= Work to be completed =
Among the entries below, which lines include the string "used"? Show each one.

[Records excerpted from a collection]
--------------------
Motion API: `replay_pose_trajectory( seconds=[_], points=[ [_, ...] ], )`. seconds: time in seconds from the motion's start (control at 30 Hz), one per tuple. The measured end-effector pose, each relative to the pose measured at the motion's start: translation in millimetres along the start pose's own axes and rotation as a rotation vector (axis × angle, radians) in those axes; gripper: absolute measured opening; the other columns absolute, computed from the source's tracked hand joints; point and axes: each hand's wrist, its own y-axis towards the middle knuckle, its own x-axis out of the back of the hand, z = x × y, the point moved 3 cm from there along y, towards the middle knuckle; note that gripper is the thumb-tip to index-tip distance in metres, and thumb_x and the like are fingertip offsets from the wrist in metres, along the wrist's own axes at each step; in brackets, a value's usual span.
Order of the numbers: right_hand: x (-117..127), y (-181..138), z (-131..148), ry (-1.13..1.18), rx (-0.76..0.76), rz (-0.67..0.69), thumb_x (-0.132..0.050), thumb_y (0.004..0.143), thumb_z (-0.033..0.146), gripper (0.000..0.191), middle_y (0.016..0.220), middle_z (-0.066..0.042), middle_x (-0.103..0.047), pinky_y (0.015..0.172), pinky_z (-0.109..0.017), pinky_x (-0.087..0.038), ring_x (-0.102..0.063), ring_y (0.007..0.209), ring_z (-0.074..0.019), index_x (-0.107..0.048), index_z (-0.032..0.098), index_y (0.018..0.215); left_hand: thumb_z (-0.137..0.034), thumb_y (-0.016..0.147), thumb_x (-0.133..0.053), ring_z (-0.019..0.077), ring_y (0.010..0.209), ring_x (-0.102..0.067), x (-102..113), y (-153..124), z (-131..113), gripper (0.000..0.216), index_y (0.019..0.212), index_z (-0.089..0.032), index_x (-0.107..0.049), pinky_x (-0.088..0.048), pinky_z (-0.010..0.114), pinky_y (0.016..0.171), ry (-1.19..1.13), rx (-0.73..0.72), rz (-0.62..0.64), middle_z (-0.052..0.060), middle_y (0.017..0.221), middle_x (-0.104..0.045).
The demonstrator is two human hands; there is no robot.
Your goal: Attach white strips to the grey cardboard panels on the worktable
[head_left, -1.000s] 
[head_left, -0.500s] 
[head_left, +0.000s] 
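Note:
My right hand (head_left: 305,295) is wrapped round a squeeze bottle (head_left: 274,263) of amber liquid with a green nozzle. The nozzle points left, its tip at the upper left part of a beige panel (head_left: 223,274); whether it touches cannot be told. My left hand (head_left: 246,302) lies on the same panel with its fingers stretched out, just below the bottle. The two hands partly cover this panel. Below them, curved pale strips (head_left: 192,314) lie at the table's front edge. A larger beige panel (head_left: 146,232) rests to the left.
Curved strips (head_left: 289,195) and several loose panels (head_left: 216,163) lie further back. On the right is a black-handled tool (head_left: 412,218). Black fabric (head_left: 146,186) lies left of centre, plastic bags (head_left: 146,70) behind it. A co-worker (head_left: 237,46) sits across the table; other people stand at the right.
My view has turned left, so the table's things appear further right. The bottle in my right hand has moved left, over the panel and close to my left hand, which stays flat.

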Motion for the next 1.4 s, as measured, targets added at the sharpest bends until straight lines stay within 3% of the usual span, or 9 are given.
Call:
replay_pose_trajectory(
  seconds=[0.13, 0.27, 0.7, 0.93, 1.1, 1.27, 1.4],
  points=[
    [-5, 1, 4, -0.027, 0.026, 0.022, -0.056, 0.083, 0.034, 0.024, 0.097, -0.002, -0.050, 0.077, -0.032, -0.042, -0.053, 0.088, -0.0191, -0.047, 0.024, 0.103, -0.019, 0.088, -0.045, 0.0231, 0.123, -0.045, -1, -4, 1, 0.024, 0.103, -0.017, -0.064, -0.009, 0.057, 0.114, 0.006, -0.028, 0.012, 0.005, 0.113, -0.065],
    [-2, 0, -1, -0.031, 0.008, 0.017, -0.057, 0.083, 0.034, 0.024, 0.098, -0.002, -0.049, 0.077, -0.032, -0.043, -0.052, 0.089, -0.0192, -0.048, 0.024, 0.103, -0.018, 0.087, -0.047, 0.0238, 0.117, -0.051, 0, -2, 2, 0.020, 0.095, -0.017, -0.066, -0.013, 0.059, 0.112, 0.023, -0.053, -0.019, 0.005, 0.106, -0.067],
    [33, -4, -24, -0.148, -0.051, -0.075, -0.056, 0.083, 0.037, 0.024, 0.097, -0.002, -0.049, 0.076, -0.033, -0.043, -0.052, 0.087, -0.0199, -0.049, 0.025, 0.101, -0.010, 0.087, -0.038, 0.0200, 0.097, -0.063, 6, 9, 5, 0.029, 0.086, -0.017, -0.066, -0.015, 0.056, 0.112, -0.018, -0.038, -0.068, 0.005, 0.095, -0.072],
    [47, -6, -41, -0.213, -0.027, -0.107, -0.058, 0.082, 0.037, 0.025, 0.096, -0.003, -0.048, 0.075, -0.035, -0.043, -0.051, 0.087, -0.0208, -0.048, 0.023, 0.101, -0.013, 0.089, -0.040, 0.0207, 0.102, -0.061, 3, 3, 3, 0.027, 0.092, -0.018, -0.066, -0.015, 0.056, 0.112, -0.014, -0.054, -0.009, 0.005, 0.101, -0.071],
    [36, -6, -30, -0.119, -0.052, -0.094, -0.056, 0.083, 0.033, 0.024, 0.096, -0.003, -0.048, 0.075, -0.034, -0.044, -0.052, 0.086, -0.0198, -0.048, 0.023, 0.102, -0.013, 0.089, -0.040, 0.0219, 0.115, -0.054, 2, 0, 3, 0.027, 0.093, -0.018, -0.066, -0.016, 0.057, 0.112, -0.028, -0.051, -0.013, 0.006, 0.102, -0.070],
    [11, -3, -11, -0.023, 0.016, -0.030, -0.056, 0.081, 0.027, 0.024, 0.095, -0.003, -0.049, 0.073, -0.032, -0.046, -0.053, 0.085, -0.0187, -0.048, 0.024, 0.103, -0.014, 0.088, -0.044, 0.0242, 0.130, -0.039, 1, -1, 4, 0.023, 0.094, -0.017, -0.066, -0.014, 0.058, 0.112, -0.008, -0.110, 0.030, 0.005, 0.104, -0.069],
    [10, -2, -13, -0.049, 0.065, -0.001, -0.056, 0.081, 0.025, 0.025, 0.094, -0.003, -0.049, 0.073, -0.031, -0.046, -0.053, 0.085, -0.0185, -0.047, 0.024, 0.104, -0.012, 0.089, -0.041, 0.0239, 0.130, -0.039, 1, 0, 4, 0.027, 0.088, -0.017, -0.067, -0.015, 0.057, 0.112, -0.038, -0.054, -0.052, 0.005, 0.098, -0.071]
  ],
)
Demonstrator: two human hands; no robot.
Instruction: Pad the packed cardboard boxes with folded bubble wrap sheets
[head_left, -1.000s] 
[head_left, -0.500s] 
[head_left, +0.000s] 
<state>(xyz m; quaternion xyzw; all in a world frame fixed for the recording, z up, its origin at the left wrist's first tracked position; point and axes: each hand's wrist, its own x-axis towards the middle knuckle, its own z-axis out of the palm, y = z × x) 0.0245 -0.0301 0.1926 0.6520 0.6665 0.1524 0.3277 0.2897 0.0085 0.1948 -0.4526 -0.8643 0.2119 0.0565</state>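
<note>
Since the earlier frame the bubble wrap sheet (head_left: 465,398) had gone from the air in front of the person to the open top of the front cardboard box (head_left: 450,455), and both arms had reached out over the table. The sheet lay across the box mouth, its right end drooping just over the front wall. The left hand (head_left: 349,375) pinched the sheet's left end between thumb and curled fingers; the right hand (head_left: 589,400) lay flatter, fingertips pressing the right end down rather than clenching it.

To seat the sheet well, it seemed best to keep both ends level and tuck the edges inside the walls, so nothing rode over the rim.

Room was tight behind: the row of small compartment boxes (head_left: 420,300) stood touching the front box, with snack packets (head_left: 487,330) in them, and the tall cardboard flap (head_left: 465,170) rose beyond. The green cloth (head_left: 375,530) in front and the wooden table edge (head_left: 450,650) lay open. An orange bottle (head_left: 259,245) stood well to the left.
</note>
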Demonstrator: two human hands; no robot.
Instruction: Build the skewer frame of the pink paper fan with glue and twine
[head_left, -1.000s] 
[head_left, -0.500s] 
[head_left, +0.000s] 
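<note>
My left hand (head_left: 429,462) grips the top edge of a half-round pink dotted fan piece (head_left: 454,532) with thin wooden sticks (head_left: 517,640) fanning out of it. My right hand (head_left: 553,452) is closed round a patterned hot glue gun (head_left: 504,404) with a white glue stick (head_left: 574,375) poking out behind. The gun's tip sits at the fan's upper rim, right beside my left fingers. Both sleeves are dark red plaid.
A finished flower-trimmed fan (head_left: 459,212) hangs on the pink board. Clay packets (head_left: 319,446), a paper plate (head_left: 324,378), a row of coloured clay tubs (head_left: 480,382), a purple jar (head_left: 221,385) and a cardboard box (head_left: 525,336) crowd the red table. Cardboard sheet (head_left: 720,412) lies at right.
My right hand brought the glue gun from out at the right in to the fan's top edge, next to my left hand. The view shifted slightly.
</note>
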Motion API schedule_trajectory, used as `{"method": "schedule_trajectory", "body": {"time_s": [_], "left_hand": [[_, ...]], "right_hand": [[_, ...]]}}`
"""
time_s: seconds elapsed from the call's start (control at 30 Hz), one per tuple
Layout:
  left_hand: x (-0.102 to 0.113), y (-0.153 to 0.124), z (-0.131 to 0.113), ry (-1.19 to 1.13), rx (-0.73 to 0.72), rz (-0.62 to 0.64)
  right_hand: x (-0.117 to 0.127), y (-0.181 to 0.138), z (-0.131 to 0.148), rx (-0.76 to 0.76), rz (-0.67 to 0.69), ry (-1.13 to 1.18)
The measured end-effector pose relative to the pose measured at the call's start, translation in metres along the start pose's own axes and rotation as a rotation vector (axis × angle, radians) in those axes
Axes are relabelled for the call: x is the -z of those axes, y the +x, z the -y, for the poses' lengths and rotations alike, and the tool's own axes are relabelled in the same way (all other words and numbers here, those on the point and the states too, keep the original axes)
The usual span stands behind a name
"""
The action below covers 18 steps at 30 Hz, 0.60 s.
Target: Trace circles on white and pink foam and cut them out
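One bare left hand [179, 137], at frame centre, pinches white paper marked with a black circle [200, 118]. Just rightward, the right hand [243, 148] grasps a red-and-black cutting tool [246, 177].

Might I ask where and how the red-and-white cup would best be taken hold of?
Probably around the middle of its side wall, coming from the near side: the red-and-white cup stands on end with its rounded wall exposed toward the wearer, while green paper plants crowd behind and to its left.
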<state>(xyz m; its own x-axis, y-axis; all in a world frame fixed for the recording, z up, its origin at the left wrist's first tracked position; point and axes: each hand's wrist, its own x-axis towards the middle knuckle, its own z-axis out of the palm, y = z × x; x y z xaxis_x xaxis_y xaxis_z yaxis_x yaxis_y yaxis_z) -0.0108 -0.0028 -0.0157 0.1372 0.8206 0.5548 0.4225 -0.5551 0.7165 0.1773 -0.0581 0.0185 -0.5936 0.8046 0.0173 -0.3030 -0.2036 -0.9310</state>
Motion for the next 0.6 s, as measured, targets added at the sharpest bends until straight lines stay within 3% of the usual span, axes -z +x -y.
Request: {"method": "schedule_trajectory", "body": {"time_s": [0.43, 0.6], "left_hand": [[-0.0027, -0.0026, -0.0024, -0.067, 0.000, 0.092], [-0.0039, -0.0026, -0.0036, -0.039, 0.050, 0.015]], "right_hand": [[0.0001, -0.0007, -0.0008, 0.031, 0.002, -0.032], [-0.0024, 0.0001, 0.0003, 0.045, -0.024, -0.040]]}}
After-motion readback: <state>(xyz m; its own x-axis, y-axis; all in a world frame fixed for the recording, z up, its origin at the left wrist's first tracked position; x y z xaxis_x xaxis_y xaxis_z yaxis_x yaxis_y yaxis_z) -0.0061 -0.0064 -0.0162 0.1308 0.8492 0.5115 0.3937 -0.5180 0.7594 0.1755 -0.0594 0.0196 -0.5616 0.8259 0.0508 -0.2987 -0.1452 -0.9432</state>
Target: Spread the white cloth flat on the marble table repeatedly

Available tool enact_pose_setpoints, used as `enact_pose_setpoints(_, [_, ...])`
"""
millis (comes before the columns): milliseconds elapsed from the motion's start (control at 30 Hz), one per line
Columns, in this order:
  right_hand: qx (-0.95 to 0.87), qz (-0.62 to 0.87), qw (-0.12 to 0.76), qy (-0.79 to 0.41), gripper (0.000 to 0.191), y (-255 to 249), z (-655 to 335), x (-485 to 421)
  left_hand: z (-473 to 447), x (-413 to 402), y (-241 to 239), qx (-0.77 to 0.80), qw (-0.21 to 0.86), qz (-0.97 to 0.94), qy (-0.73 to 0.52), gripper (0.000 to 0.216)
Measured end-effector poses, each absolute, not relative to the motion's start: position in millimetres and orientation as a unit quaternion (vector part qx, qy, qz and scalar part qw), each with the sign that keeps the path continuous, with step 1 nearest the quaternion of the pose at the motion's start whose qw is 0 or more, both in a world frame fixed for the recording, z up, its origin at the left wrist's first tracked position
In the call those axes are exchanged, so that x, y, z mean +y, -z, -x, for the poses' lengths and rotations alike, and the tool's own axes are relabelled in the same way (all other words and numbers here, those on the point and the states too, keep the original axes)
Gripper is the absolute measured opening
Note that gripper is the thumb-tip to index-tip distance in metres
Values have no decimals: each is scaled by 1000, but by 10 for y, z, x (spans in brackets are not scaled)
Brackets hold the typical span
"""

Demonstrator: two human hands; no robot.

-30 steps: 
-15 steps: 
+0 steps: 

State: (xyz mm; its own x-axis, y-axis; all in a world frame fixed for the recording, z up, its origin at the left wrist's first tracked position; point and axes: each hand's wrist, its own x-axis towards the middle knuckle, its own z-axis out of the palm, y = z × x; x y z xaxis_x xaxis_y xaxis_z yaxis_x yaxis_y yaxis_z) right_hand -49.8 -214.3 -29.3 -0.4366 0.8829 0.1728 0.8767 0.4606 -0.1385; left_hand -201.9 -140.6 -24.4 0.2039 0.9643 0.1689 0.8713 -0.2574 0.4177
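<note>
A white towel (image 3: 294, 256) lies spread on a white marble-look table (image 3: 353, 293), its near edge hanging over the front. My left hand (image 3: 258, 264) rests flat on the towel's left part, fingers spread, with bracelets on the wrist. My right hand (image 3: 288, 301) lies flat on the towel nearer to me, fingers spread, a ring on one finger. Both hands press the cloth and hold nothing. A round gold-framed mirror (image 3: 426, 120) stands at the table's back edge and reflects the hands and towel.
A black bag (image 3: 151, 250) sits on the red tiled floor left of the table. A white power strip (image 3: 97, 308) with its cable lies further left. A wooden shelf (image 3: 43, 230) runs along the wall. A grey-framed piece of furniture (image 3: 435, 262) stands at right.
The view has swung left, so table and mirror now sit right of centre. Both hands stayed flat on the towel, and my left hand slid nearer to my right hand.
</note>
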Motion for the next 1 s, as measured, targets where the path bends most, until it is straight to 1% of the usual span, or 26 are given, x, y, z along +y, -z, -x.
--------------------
= Answer below =
Motion API schedule_trajectory, used as `{"method": "schedule_trajectory", "body": {"time_s": [_], "left_hand": [[_, ...]], "right_hand": [[_, ...]]}}`
Available tool enact_pose_setpoints, used as `enact_pose_setpoints(_, [_, ...])`

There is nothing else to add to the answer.